Good point about the sanitation issue due to all those micro-cuts in the nylon tables. We sanitized them 4 times a day (12 noon lunch time, end or first shift 5 PM, end of evening shift at midnight, end of night shift 8 am), plus any time we changed species, so it wasn't an issue, plus a heck of a lot easier than sanitizing wood blocks. Still they were hell on your knives and you could not use a cleaver on them!
Did anyone to your knowledge ever fail to or forget to follow this policy during the time your worked there?
Good point about the sanitation issue due to all those micro-cuts in the nylon tables. We sanitized them 4 times a day (12 noon lunch time, end or first shift 5 PM, end of evening shift at midnight, end of night shift 8 am), plus any time we changed species, so it wasn't an issue, plus a heck of a lot easier than sanitizing wood blocks. Still they were hell on your knives and you could not use a cleaver on them!
Did anyone to your knowledge ever fail to or forget to follow this policy during the time your worked there?

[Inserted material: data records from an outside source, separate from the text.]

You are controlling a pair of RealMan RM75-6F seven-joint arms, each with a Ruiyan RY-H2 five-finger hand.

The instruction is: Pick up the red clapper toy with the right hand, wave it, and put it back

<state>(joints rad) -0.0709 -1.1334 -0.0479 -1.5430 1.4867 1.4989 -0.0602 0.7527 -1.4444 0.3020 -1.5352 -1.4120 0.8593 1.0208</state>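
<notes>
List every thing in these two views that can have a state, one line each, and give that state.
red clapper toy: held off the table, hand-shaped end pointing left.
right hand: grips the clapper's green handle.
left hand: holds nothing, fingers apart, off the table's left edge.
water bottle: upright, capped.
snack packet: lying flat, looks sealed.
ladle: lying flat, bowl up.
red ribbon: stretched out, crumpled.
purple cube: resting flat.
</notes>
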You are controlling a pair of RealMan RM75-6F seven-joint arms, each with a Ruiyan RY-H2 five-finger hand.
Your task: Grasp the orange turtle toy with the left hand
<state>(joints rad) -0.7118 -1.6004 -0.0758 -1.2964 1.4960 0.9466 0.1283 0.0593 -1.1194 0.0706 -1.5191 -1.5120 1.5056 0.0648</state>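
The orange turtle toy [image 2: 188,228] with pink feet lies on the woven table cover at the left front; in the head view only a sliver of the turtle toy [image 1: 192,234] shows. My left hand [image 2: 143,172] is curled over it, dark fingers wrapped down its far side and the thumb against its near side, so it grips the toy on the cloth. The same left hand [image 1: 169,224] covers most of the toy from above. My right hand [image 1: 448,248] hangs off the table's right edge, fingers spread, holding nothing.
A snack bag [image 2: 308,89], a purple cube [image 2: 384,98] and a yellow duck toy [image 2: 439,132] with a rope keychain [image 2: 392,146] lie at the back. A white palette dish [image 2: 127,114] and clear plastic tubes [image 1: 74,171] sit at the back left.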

Well people being people, it's very possible, but in the departments I managed, I can say with certainty not when I was on the clock. Whether the evening cutter did it at the end of his shift, well if the tables did not appear clean when the night cutter started at midnight he would have bitched about it for sure. But it's very possible that someone just did a hot water hose off but did not use germicide. Still, it was very easy to do this right. The cutting tables fit just right on our 3 bay sink where the germicide dispenser was mounted right to the faucets, as well as the spray nozzle. Doing it right was a 5 minute job for one cutting table which is all that would be used when a cutter worked a shift alone. I repeatedly stressed with my crew, union or not, getting caught violating policy meant termination, whereas you could not be fired for an empty meat case, and it was my job to take the heat for that. Our company sanitarian was extremely sharp, and he took swabs off all of our equipment during his quarterly surprise visits so to skip a step was a risk.